The original title of The Comforters was The Loving of Mrs Hogg. Hogg, a middle-aged cradle Catholic, is presented as physically repulsive, complacent, patronizing of converts, and stupid. The essential difficulty Caroline faces is how to accommodate the requirement of Christian charity with the spiritual ugliness of Hogg. It was an issue that, in various forms, Muriel continued to explore throughout her twenty-two novels. In The Girls of Slender Means, an anarchist poet, Nicholas Farringdon, becomes a priest, martyr, and possible saint after encountering “a vision of evil” in his lover. In The Prime of Miss Jean Brodie, Sandy Stranger betrays her beloved Brodie, becomes a nun, and writes a treatise on “The Transformation of the Commonplace.” It is that “danger zone” between the comfortable domesticities of daily life and religious practice and the tumultuous unknown beyond that energizes Muriel. Engaging with evil is necessary to understanding God. God alone “knows,” but we cannot know God.

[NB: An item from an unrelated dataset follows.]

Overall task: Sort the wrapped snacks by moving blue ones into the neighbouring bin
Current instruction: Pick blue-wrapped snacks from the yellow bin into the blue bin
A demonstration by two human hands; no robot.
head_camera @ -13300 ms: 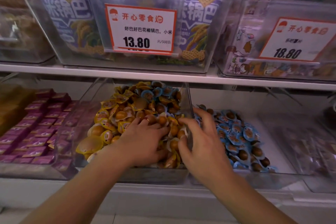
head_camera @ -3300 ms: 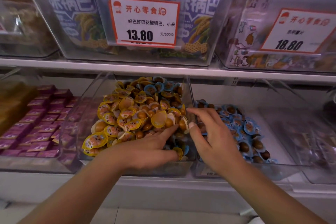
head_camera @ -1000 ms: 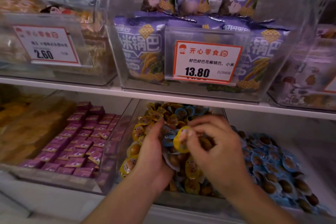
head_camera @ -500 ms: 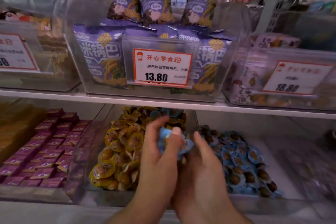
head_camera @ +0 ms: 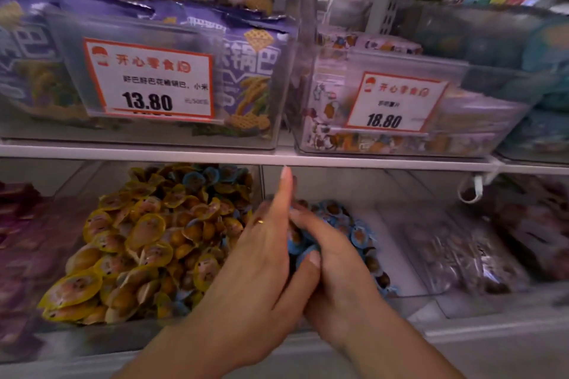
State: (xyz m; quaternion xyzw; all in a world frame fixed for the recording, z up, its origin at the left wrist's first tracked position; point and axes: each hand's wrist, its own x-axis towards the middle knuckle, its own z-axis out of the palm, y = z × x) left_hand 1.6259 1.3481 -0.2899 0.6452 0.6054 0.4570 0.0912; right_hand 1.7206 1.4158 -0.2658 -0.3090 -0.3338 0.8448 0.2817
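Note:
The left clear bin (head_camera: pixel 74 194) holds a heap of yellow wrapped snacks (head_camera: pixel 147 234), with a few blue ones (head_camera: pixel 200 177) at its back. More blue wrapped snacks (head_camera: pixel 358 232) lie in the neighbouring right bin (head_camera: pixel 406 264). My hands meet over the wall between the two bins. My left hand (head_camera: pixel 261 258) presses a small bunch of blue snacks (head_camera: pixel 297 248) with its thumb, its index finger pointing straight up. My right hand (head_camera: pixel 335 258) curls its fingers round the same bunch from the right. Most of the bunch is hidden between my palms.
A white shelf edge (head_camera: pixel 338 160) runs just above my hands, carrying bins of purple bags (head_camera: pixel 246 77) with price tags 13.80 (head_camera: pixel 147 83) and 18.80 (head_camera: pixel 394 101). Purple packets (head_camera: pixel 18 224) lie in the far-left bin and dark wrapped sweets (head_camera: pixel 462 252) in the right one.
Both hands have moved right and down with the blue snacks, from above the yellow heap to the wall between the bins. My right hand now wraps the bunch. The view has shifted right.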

At the center of this was Job. Muriel was researching a book on him for Sheed when she plunged into psychosis. That volume was never completed as a theological work, but in 1984 she published The Only Problem, a novel about Job. The “only problem” was how a benevolent and omniscient God allowed evil when it could so easily have been banished. The only answer is that evil is necessary to define what is good. The Old Testament God, whom Muriel found a ridiculous exemplar of male egocentricity, tests the virtuous Job’s faith with ghastly tortures, demanding that he lie. His “comforters” insist that he must have sinned because God is omniscient. Ultimately this unknowable deity rewards his loyalty by restoring his family, property, and health. But it is an ambiguous reward, as his original family is indeed dead, and his new daughter is called “Box of Eye-Paint.” It is a parable about spiritual steadfastness, which Muriel turns into an unsolvable theological puzzle about the transformations of the material world, its transubstantiations. This is what interested her in Christ: not the sociological teachings about turning the other cheek but His immateriality, His ascension, His living both in real time and time eternal, as she thought all important artists did. Like Blake, she believed in angels. Lies in the material world could be truths in the eternal. She had been brought up in a Jewish/Christian family that periodically attended the synagogue in an Edinburgh plagued by anti-Semitism. “If Hitler had invaded,” she once remarked to me, “I would have been a bar of soap.”
Her intellectual movement was in one sense from the Old to the New Testament, but she felt a stranger, an argumentative, awkward creature in both theologies, describing herself as a “Gentile Jewess,” an exile. As a writer she distinguished between “anagogical” and literal truth. She certainly had faith, but not unthinking faith. The idea of a benevolent God involved discussing the paradoxes of that benevolence. The idea of a punitive God destroyed the Almighty’s credentials. All her villains are punitive. Many of her more likeable characters are sinners in the eyes of the mediocre. Discussing with Stanford her religious transformation, she remarked, “Now that I’ve been a Catholic for some months, I feel a stronger growing need for your type of mind, one of honest doubting; honest doubts are the very life-blood of faith to me.”